I recently got myself a fancy a new job. This new job is awesome in many ways, but near the top of the list is the fact that it's only a mile from my apartment. When you take into account the bike-friendliness of Santa Monica, the weather-friendliness of Southern California, and the hippie boyfriend who'd make me feel really bad about myself if I didn't, I decided to bike to work. Every day.

This has been something of an adjustment.

Driving is not just a time saver: the fact that your car goes fast is nice, but we take for granted the ability to carry around large amounts of stuff, climate control, and a soundtrack. And the ability to see that a light is about to turn red (or--safety first, guys--yellow) and actually do something about it.

Oh yeah, and the fact that it keeps you dry.

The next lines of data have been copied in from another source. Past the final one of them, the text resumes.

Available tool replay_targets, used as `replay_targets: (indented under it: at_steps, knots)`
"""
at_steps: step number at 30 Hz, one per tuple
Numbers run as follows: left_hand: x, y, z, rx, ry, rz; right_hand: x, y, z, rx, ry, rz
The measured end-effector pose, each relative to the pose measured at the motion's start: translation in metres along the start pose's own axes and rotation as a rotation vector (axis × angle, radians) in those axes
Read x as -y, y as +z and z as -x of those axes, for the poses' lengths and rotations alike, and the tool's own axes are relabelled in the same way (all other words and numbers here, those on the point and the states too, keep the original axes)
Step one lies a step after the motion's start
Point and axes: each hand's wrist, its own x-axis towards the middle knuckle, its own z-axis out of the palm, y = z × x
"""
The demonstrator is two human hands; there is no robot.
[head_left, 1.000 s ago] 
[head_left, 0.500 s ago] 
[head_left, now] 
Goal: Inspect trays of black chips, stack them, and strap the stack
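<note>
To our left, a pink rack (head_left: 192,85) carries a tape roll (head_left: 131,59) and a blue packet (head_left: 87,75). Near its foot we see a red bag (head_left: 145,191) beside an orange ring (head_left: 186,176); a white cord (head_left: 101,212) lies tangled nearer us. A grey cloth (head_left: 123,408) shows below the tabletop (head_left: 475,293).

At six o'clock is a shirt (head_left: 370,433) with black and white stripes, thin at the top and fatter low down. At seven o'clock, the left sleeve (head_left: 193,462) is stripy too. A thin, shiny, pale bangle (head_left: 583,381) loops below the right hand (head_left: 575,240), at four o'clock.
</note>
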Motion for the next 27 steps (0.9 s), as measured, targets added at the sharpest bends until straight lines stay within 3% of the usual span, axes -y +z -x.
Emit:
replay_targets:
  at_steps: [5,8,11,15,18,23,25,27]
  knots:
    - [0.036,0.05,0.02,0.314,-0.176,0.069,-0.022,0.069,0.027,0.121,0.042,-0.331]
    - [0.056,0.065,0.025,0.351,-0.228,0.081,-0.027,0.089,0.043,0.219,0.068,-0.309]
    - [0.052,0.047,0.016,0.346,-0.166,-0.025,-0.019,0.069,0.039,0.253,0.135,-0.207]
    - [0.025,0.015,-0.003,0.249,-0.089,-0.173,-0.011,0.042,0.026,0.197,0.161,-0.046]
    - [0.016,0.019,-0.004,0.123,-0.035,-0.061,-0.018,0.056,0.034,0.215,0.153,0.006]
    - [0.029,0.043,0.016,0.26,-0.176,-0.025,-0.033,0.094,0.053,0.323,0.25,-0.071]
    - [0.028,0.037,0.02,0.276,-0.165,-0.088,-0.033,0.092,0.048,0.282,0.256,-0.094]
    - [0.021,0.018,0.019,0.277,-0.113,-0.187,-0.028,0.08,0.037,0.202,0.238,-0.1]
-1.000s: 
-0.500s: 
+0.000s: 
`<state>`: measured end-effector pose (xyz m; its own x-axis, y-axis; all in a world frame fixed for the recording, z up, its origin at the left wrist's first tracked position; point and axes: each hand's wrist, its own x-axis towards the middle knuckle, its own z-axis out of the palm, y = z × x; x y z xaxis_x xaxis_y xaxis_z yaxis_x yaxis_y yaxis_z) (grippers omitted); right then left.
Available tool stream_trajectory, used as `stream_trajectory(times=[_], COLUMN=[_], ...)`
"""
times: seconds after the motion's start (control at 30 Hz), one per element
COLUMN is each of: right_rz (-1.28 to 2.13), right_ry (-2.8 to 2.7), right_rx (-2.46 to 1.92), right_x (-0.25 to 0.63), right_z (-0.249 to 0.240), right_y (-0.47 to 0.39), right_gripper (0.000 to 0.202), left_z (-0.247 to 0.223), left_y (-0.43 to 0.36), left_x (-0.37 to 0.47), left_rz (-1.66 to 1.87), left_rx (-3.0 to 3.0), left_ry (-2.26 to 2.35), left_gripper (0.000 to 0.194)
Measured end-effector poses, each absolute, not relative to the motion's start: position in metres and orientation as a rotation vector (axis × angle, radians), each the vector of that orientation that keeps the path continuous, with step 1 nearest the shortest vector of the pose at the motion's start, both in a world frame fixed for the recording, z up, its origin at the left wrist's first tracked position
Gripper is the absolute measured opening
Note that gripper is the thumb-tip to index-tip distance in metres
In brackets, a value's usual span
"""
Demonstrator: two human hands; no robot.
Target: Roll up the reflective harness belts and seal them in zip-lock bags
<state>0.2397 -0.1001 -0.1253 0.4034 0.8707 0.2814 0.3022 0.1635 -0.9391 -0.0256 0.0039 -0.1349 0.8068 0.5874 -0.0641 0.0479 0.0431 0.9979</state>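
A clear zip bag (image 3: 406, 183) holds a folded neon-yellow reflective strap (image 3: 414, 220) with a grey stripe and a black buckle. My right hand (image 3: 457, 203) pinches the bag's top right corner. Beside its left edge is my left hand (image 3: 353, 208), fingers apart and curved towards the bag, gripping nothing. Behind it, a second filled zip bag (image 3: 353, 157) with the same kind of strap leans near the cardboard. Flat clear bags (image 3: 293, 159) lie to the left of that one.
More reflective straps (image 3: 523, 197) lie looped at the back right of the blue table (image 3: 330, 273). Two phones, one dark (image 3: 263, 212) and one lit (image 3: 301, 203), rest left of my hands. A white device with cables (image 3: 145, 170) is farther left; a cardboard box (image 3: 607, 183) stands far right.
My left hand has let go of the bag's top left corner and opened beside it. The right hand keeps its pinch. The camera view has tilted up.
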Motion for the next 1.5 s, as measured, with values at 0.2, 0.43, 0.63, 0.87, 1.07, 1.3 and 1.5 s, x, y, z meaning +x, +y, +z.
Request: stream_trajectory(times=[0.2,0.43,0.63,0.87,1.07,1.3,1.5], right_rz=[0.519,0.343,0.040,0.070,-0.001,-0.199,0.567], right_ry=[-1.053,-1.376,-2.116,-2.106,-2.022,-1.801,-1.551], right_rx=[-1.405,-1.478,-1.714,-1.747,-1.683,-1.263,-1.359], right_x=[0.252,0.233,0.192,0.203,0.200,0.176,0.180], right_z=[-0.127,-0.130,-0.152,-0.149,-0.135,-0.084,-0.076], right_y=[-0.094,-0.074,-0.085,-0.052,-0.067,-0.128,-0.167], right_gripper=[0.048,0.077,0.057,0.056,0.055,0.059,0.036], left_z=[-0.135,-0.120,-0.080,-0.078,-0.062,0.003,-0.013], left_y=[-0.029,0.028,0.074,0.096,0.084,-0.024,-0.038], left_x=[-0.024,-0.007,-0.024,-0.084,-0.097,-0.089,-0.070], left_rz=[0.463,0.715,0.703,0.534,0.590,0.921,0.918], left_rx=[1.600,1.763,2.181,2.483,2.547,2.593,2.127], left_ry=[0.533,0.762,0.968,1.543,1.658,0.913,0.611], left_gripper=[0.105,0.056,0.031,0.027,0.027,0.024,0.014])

Driving in the rain is unpleasant for a whole host of other reasons (namely, all the other jerks on the road who can't drive and really turn out in force when it rains), but at least you're dry. And warm. And so is your purse/coat/mail/groceries. None of this is the case on a bike. Now, it is gratifying to just cut around all the people stuck in traffic, but you're still the one who looks like a drowned rat, and let's not forget that jackasses on the road are a danger to cyclists even more than they are to other cars, so there's still a significant downside to your ability to weave through traffic.

My daily commute thus far has been fine. Not great, but not bad, either, and when you take into account the fact that my previous job entailed an 80-mile roundtrip commute each day, it's friggin' stellar. Throughout, I've just tackled this with the conviction that, while it may not be perfect, I'll learn and figure out ways to improve it (you know, like putting the U-lock bar on the right way every time, not just half the time) and eventually this'll all be second nature. I just have to deal with the unpleasantness of learning these lessons the hard way now, and figuring out solutions.

I knew rain was an inevitability--it's been threatening me in the forecast for about a week, and until today I've gotten lucky, but on Sunday I took it upon myself to go procure a poncho for my eventual ride through the rain. I mean, sure I'll look like an idiot, but I'll be a dry idiot, so there. Well, this was one of those lessons I had to learn the hard way. I thought a poncho would solve all my rain-related bicycle-riding problems, but it turns out that's not the case. The reason why I never see other people riding around in ponchos is not because they're dumb and haven't thought of it, it's because it turns out there's a whole host of things that a poncho will not do.

Things a poncho will not do:
  • Keep your head dry (the wind on a bike blows the hood right back)
  • Keep your forearms dry
  • Keep your legs dry
Things a poncho will do:
  • Keep your torso dry
  • Obscure your ability to look behind you for things like cars when you want to turn left
  • Flap gaily in the breeze
  • Make you look like a hobo
This is not quite the list of pros and cons I had in mind when I purchased my (admittedly very cheap) poncho. Next time I have to ride through the rain (in all probability, tomorrow morning), I'm going the "suck it up and just deal with it" route, and just bringing a change of clothes to work with me.

Excuse me, I have to go change out of these wet clothes.